アイレット株式会社 クラウドインテグレーション事業部所属の森 柾也です。

Google Cloud Next において、「Compute Engine best practices: Optimizing cost, workload management, and scalability」というセッションに参加しました。このセッションでは、様々なワークロードにおいての Compute Engine のベストプラクティスについて新機能も含めて紹介されました。

この記事では、セッション内で解説された AI/ML and HPC ワークロードに影響のある新機能をご紹介します。
(Google Cloud Next の期間中にiPhoneカメラが壊れてしまい、画質が荒く見づらいものがございますがご了承くださいmm)

ワークロードのカテゴリ

アプリケーション全てに共通する単一のベストプラクティスを見つけるのは難しいと述べられていました。
アプリケーションは、以下の3つのカテゴリに分類され、それぞれ異なる要件とベストプラクティスを持つとのことでした。

  • AI/ML and HPC
  • Cloud-native
  • Traditional

セッション内で解説された AI/ML and HPC ワークロードに影響のある新機能をご紹介します。

AI/ML and HPC ワークロード

AI/ML and HPC ワークロードのジョブには、いくつかの特徴があります。多くのGPUやTPUを必要とし、計算リソースを集約する必要があります。また、ジョブは開始から終了まで継続して実行されます。

Google Cloud では、様々な種類のGPUを搭載したVMインスタンスを提供しています。しかし、必要なGPUのキャパシティをどのように確保するかが大きな課題となっています。
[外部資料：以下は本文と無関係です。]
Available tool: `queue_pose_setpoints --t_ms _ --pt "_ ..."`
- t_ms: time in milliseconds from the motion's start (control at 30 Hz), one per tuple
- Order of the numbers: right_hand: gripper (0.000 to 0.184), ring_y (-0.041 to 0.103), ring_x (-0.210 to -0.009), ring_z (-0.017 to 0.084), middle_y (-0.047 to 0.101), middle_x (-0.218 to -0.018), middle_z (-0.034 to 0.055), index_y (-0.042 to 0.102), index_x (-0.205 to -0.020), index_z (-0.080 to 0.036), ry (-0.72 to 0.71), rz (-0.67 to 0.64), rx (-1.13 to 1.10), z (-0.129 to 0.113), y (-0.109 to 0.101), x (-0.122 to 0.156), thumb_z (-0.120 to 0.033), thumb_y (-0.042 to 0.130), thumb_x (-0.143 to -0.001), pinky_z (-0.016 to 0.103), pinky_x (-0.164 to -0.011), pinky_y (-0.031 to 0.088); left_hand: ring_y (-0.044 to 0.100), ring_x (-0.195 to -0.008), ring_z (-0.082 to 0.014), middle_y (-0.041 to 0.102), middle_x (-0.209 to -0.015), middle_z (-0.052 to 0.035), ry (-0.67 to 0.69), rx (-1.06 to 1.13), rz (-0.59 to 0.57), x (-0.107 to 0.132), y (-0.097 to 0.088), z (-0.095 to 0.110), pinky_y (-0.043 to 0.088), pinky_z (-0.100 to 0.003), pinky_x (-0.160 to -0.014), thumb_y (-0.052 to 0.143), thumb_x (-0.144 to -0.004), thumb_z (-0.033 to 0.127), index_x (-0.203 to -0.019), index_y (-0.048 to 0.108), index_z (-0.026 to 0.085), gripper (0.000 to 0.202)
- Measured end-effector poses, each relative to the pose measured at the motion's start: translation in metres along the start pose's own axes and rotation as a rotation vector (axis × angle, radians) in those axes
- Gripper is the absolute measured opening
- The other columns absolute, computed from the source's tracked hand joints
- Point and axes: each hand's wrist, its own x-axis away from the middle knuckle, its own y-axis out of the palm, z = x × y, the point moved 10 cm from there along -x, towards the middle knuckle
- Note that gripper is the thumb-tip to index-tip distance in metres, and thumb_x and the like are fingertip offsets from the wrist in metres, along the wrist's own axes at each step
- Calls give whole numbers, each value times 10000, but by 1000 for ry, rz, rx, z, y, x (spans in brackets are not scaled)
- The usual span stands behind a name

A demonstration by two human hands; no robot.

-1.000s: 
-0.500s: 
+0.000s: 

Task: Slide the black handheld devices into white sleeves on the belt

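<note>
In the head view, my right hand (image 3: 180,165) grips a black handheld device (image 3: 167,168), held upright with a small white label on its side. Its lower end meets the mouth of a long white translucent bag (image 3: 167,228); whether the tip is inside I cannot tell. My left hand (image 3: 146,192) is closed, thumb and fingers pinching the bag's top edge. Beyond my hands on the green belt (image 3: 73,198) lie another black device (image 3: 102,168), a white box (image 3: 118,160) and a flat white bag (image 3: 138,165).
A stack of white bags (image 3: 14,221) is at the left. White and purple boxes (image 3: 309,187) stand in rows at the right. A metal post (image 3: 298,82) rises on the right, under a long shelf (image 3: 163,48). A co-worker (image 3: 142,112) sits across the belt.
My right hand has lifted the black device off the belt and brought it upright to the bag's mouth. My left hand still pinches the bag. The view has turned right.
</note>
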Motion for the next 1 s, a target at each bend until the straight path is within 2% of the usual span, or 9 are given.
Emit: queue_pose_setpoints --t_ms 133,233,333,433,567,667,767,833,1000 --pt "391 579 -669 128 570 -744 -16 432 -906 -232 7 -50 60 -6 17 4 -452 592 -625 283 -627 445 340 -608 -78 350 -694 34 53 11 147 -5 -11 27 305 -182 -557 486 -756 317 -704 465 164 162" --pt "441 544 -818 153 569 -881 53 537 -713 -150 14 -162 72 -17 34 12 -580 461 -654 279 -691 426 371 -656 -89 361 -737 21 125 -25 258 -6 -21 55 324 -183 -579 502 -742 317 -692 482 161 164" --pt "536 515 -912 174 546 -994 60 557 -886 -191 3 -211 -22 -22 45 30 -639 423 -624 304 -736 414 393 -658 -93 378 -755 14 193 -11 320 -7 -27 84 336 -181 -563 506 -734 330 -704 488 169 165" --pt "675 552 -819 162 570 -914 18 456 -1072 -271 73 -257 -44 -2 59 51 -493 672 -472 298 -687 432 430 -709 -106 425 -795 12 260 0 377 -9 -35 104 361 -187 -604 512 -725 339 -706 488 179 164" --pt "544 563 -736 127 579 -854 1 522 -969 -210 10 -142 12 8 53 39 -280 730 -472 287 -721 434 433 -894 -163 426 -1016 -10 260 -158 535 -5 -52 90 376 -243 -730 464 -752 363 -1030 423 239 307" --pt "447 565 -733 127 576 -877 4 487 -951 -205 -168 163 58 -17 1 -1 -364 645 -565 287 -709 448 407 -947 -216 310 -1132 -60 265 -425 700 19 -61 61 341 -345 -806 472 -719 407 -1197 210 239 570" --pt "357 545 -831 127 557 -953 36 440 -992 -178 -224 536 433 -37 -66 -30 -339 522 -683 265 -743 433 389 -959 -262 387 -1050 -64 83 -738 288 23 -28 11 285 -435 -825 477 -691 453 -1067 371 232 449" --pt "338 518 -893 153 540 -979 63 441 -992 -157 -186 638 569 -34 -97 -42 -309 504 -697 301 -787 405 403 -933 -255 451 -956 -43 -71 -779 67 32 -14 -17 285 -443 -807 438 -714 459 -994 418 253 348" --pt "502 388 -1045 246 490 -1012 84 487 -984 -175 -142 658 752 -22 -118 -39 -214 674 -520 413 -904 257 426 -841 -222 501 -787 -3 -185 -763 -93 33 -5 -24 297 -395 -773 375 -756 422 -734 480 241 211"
Dynamic Workload Scheduler の利用可能なマシンタイプが追加

Dynamic Workload Scheduler (DWS) は、Google Cloud が提供するリソース管理およびジョブスケジューリングプラットフォームです。
DWSを利用することで、GPUやTPUなどのアクセラレータリソースを効率的に管理・利用することが可能になります。

DWSの主な特徴:

  • 必要なGPU容量と利用期間の柔軟な指定が可能
  • リクエストしたGPUリソースが利用可能になった時点で一括起動

Dynamic Workload Scheduler (DWS) は、アクセラレータに簡単かつ手頃な価格でアクセスできるようにするリソース管理およびジョブスケジューリングプラットフォームです。本日、DWSでのアクセラレータサポートの拡張を発表しました。
これには、Flex Startモードでのプレビュー提供によるTPU v5e、Trillium、A3 Ultra (NVIDIA H200)、A4 (NVIDIA B200) VMのサポートが含まれ、TPU向けのCalendarモードサポートは今月後半に提供予定です。
さらに、Flex Startモードでは、リソースを即時にプロビジョニングし動的にスケーリングできる新しいプロビジョニング方式がサポートされ、長時間実行される推論ワークロードやより広範な学習ワークロードに適しています。
これは、すべてのノードを同時にプロビジョニングする必要があるFlex Startモードのキュー型プロビジョニング方式に加えて提供されます。
引用: Introducing Ironwood TPUs and new innovations in AI Hypercomputer

今回のアップデートでは、以下の主要な機能拡張が発表されました
1. 新規アクセラレータのサポート(プレビュー提供)

  • TPU v5e
  • Trillium
  • A3 Ultra (NVIDIA H200)
  • A4 (NVIDIA B200)


引用: https://www.nvidia.com/ja-jp/data-center/dgx-b200/

サポートされたA4 インスタンスに搭載されている、NVIDIA B200 GPUは、A3インスタンスに搭載されている H100 GPUよりも、3倍のAIトレーニングのパフォーマンスがあるそうです。最新のGPUをすぐにクラウドで利用できる点に、Google と NVIDIA の強固なパートナーシップを感じました。

感想

現在、AIモデルの開発が急速に進展する中で、Dynamic Workload Scheduler(DWS)が最新のTPUやGPUをサポートするようになったことは非常に重要だと思います。
AI/ML and HPC ワークロードにおいてTPUやGPUリソースの確保が課題ですが、DWSにより解決することができ、特にクイックな実験やプロトタイピング、モデルの微調整などが容易になるため、AIモデル開発がより活発になることが期待できます。

また、最新のGPU/TPUは従来のものと比較して処理速度が大幅に向上しており、これらを即座に利用できることはAIモデル開発の速度と品質向上に直結します。
高価なハードウェアを自前で用意する必要なく、従量課金モデルで利用できるクラウドならではの点と、NVIDIAとのパートナーシップから最先端の計算リソースを利用できる点は、Google Cloudの大きな強みだと思います。このような柔軟性は、特にスタートアップや研究機関にとって重要な意味を持つと感じています。

今後、クラウド上で最新のGPUやTPUをオンデマンドで利用できる環境が、AIモデル開発やHPCの新たなスタンダードになっていくことは間違いないと思います。Google Cloudがこの分野でリーダーとして牽引する未来が楽しみです。